* _What you will do_
In the listing below, the lines starting with the line with "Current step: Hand" and going on through the line with "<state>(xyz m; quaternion" are to be reproduced exactly, and only those.

* _Dataset_
● ● ● ●

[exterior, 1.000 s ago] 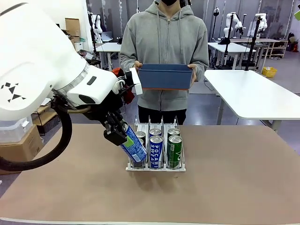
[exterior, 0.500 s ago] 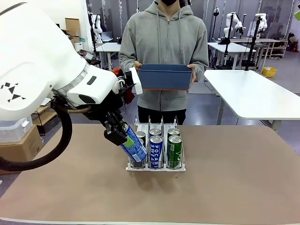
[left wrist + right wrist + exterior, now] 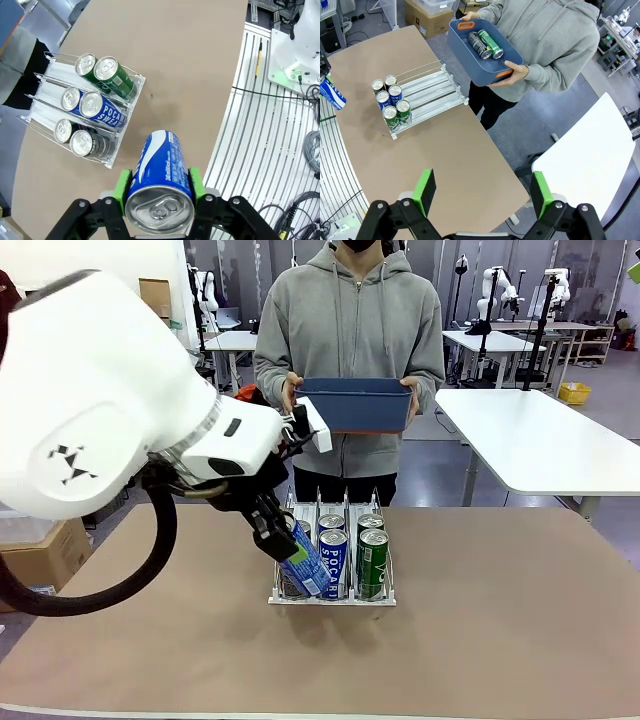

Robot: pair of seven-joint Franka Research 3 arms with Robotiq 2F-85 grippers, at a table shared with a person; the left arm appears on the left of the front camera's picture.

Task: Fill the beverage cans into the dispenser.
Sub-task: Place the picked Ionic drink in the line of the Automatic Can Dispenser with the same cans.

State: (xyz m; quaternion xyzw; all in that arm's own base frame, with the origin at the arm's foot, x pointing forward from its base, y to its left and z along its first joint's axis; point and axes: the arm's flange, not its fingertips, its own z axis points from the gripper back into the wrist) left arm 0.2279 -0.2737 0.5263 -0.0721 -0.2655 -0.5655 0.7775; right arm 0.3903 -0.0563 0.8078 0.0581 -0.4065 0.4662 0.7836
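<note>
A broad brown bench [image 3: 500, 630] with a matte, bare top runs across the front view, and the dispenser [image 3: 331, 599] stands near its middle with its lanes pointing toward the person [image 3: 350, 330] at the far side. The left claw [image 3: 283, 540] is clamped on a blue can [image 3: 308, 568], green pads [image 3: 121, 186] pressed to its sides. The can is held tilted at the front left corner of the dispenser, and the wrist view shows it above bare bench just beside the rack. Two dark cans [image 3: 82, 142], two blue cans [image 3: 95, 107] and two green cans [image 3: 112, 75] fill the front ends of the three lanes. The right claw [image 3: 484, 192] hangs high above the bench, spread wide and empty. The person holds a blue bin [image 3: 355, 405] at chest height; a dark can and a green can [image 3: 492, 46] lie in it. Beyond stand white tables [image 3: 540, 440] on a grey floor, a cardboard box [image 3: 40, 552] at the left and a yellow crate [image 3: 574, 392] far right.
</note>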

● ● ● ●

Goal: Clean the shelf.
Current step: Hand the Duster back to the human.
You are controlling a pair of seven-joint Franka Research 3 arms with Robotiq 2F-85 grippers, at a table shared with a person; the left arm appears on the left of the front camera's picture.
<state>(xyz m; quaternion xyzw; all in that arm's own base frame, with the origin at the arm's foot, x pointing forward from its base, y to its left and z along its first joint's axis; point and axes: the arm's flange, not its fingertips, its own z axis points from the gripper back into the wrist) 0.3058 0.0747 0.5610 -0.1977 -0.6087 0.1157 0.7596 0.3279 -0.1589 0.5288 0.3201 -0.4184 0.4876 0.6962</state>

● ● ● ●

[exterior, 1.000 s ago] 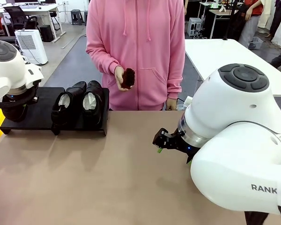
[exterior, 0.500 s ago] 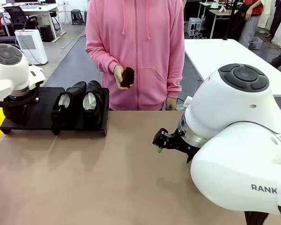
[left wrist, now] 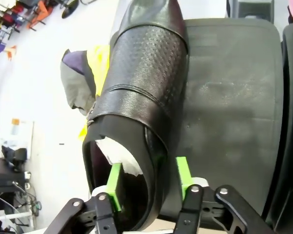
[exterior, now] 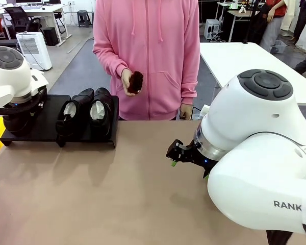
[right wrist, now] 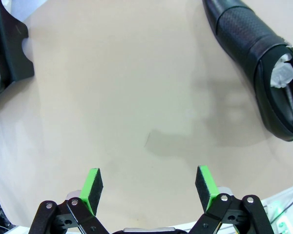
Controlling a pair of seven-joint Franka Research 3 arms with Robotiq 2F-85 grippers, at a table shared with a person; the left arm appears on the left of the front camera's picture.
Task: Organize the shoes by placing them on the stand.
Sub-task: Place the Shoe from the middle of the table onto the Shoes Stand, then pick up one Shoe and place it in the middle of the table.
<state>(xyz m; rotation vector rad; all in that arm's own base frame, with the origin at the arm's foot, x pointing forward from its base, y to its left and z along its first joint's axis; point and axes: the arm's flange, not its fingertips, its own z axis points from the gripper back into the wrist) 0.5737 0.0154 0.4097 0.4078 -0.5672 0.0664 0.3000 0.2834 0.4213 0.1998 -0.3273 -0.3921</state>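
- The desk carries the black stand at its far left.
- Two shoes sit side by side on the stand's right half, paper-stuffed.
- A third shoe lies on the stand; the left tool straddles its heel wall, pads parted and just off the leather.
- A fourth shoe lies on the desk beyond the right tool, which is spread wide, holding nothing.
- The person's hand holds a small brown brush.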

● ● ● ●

* _Written solution_
Current step: Hand the Duster back to the human.
You are controlling a pair of seven-joint Franka Research 3 arms with Robotiq 2F-85 grippers, at a table shared with a person; the left arm appears on the left of the front camera's picture.
<state>(xyz m; quaternion xyzw; all in that arm's own base frame, with the origin at the arm's foot, x pointing forward from its base, y to its left and z along its first joint's axis; point and axes: the arm's flange, not its fingertips, its own z axis points from the gripper back into the wrist) 0.3058 0.0747 0.5610 -0.1977 -0.6087 0.1157 0.7596 0.3279 -0.1589 0.5288 0.3201 -0.4184 0.4876 0.6962</state>

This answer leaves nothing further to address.